Xiong’s team will equip tunable LED grow lights with multispectral cameras to store images of greens at every stage and lighting combination and store them in a database that can be viewed  using AI, which could then identify threats to the plants – from a need for more moisture to pests and diseases – and proactively flag them so the grower can nip them in the bud.

“If we can use the cameras as a data source and input human knowledge as to what type of plant disease is important to detect … maybe we can monitor plants more automatically and not have to rely on human observers all the time, which gets expensive,” Xiong said.

At the end of a year, Musleh said “at the very least” they will have a product that can alert growers to changes in plant health, if not automatically provide treatment such as shining UV light to stifle mildew growth.
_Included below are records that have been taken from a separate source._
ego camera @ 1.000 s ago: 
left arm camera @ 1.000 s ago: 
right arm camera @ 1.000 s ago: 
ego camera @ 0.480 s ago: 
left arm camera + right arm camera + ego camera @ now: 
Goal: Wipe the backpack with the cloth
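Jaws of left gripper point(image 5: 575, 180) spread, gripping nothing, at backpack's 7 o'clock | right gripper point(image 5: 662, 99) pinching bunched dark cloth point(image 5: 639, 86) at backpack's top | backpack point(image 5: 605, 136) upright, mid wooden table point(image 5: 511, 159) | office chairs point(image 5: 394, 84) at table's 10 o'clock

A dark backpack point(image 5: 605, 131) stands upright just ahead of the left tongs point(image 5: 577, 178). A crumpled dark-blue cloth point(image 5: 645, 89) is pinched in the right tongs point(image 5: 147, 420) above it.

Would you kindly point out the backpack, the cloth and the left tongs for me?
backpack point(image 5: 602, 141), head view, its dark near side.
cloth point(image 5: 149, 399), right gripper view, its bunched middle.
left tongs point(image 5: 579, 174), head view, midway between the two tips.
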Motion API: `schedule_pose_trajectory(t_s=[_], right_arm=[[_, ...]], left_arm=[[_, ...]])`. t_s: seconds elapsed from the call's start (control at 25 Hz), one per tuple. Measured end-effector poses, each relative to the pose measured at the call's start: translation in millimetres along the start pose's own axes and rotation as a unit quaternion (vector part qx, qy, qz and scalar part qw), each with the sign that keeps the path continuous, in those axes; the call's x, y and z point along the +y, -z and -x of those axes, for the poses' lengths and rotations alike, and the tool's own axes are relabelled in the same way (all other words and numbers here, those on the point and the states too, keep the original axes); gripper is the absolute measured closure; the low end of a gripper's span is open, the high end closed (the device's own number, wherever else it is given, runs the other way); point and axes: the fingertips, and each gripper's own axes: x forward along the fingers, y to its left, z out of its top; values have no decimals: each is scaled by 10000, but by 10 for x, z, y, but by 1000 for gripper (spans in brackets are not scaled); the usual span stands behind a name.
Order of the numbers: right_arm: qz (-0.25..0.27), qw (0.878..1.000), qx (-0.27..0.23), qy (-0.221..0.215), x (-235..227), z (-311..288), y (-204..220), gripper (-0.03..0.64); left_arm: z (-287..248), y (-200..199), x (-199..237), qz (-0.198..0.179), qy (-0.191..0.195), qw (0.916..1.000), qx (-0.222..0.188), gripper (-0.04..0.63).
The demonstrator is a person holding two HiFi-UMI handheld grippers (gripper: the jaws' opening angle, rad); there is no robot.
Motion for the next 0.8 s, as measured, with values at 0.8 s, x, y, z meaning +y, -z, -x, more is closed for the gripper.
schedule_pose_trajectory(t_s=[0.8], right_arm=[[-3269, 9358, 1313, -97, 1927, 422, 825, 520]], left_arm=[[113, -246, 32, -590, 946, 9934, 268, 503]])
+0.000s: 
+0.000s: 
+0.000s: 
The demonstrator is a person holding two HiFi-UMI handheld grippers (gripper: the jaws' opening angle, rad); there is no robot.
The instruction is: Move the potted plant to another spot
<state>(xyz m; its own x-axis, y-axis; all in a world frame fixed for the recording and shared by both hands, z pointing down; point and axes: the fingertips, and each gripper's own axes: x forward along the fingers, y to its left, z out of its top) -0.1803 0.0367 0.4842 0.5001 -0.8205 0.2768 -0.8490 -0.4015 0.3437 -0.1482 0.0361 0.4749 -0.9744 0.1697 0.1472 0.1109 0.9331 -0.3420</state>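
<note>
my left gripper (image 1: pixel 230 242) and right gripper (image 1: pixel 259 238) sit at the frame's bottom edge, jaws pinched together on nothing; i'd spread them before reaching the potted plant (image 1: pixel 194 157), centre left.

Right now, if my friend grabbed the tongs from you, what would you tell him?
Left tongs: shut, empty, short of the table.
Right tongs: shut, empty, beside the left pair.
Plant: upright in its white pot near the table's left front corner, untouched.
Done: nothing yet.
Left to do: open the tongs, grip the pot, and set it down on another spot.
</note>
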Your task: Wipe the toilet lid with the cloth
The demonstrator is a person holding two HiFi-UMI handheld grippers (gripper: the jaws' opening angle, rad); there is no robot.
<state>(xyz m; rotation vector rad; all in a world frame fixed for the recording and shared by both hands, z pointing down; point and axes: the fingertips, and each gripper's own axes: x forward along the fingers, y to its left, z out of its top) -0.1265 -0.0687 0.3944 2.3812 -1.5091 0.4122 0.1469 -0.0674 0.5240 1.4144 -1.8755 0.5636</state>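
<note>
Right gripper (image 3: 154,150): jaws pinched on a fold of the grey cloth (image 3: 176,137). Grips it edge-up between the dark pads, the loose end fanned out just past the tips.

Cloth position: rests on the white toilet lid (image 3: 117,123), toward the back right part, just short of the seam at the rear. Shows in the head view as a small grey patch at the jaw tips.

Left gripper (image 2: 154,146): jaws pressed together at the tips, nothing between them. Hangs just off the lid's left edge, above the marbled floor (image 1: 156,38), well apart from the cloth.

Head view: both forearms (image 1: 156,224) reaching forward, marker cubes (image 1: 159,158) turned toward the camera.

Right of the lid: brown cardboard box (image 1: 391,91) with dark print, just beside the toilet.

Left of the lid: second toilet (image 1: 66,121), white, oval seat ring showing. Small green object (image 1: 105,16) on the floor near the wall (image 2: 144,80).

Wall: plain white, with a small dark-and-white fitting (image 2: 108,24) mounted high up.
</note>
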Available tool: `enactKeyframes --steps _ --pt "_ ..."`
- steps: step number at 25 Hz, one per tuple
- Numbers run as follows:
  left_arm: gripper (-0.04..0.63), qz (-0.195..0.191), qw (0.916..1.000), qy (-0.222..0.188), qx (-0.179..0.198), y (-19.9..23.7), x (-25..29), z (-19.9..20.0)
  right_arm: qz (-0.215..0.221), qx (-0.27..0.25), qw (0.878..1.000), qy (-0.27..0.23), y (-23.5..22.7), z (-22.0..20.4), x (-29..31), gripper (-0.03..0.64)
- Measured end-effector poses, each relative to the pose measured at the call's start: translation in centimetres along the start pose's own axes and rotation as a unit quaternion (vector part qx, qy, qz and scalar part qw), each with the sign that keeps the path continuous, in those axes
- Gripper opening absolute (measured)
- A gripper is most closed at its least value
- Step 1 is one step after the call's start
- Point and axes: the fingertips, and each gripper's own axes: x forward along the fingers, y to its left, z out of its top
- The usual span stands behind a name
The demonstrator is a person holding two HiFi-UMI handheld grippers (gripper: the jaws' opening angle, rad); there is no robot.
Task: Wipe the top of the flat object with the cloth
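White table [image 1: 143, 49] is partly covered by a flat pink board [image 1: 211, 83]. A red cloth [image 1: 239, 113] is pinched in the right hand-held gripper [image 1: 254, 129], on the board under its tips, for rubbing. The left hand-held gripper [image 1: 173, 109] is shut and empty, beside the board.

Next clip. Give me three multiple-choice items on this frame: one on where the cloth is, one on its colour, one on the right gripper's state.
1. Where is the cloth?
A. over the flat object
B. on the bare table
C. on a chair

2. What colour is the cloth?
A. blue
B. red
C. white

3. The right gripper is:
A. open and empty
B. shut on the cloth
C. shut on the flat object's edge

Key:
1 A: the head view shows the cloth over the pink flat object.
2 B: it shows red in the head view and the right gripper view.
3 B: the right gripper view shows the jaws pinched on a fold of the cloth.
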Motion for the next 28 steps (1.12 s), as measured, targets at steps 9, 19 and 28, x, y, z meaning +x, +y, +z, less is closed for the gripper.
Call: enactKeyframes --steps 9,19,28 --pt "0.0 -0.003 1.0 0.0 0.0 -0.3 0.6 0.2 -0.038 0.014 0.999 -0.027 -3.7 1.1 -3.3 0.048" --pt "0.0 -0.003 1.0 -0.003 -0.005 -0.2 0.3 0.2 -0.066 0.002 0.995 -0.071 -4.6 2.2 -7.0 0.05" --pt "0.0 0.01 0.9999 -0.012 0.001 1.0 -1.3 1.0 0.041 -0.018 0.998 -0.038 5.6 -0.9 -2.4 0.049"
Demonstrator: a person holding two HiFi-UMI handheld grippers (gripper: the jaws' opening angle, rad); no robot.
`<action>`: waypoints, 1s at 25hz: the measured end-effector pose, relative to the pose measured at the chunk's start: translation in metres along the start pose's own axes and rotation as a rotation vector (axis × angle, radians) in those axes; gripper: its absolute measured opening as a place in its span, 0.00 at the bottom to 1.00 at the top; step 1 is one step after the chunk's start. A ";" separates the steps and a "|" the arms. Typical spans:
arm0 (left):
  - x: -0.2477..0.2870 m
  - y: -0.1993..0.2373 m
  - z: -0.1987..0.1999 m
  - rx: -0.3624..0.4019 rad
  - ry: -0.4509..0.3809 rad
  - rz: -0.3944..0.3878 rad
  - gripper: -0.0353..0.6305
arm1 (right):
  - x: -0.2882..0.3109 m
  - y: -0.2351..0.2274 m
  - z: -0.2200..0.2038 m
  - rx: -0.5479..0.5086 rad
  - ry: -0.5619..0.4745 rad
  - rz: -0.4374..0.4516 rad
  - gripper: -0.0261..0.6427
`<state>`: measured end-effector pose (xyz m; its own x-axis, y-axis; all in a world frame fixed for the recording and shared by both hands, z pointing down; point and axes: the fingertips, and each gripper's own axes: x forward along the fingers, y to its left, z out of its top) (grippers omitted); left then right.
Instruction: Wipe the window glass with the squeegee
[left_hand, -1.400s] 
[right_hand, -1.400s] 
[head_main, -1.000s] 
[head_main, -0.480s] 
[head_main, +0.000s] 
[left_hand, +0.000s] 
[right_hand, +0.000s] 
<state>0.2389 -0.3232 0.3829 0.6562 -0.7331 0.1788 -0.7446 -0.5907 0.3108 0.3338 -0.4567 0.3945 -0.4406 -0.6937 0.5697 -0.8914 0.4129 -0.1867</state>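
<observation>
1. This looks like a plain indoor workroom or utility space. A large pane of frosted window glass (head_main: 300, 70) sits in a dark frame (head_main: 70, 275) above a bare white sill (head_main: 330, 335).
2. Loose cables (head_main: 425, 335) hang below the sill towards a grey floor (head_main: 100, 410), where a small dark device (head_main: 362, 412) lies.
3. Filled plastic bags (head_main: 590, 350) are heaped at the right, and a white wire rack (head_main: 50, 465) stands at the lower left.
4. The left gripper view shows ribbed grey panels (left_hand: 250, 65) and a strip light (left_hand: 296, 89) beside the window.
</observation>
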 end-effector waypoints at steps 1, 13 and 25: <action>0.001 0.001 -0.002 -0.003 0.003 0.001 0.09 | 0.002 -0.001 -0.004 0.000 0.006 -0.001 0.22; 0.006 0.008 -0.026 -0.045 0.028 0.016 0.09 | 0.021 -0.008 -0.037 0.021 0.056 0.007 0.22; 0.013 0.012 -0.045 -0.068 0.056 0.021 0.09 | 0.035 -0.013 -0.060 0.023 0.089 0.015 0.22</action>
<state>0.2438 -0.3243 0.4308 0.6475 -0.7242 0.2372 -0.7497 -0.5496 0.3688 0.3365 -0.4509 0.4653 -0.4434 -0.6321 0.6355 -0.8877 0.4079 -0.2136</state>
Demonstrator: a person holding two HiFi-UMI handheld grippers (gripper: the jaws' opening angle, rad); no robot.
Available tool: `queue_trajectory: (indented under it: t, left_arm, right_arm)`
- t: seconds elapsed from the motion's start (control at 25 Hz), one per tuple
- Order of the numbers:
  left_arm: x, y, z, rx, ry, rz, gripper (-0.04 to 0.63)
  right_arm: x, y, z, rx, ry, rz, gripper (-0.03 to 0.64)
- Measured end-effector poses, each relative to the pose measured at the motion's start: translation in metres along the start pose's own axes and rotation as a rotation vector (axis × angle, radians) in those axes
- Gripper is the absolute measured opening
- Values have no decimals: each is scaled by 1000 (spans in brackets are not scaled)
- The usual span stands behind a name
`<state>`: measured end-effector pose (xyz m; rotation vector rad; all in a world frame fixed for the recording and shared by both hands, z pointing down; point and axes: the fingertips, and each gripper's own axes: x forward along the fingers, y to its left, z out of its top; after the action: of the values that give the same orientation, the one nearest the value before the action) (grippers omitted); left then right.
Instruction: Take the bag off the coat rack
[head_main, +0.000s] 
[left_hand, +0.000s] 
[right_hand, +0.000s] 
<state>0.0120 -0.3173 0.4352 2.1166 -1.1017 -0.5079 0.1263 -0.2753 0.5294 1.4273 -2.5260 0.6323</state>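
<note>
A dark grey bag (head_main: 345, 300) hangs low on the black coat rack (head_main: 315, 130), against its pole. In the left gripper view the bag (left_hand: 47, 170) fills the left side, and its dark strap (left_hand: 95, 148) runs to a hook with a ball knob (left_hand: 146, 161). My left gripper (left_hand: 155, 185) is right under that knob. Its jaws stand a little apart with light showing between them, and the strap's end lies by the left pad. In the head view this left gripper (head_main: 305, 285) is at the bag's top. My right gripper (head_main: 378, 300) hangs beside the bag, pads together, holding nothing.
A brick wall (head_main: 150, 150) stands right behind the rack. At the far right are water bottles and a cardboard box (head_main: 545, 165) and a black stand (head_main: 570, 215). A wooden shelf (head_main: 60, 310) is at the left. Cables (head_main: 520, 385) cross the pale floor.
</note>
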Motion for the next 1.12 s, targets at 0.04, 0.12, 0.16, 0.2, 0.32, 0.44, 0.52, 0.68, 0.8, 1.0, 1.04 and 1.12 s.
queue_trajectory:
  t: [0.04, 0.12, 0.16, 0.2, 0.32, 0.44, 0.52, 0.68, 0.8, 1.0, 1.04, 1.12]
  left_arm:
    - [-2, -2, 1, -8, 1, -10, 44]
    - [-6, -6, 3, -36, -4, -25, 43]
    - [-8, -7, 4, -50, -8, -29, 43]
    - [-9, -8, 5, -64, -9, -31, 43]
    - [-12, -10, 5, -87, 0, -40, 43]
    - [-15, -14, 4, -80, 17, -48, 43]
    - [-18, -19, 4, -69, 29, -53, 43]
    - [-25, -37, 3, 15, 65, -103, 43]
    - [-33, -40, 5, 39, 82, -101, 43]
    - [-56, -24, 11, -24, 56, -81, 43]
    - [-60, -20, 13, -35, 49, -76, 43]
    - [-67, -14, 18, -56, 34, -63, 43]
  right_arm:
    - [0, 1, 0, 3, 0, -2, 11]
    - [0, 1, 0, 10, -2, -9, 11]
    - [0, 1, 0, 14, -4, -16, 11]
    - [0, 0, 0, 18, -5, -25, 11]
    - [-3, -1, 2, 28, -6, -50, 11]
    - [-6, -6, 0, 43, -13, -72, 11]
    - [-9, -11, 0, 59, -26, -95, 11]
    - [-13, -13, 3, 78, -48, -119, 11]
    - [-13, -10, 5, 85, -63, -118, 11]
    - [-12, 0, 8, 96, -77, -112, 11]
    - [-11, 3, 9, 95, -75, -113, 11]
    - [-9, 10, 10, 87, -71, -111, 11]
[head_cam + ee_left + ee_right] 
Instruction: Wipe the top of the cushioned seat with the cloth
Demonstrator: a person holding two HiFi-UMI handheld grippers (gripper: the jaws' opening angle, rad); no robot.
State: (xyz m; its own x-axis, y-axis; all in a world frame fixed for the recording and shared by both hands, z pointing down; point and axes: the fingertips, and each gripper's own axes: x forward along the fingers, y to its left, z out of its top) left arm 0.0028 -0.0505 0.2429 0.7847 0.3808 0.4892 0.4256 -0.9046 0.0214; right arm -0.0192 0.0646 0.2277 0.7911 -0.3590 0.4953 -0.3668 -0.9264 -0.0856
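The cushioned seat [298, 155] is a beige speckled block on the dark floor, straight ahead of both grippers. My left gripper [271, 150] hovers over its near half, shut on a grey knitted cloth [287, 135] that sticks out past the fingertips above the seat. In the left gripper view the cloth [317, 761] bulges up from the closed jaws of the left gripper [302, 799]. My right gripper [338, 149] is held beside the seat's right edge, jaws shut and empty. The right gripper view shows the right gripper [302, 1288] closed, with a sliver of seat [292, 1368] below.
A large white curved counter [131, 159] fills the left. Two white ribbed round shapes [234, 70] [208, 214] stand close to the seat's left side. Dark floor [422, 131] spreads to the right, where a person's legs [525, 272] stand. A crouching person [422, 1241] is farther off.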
Gabe Bialkowski of Ellicottville Greens inspects plants in one of its growing facilities. Ellicottville Greens, in partnership with University at Buffalo and StarCo Lighting, is working on a project to develop lighting systems for vertical growing operations, Thursday, July 20, 2023.  Joshua Thermidor/Buffalo News

Bialkowski said indoor farming has already proven itself as an agriculture sector for producing fresh, local produce using less space, energy, labor and transportation while offering more consistency regardless of season and weather.

The next step is refining it to make it even more efficient and affordable, he said.

"We think this will allow us to create more efficient indoor farms,” he said.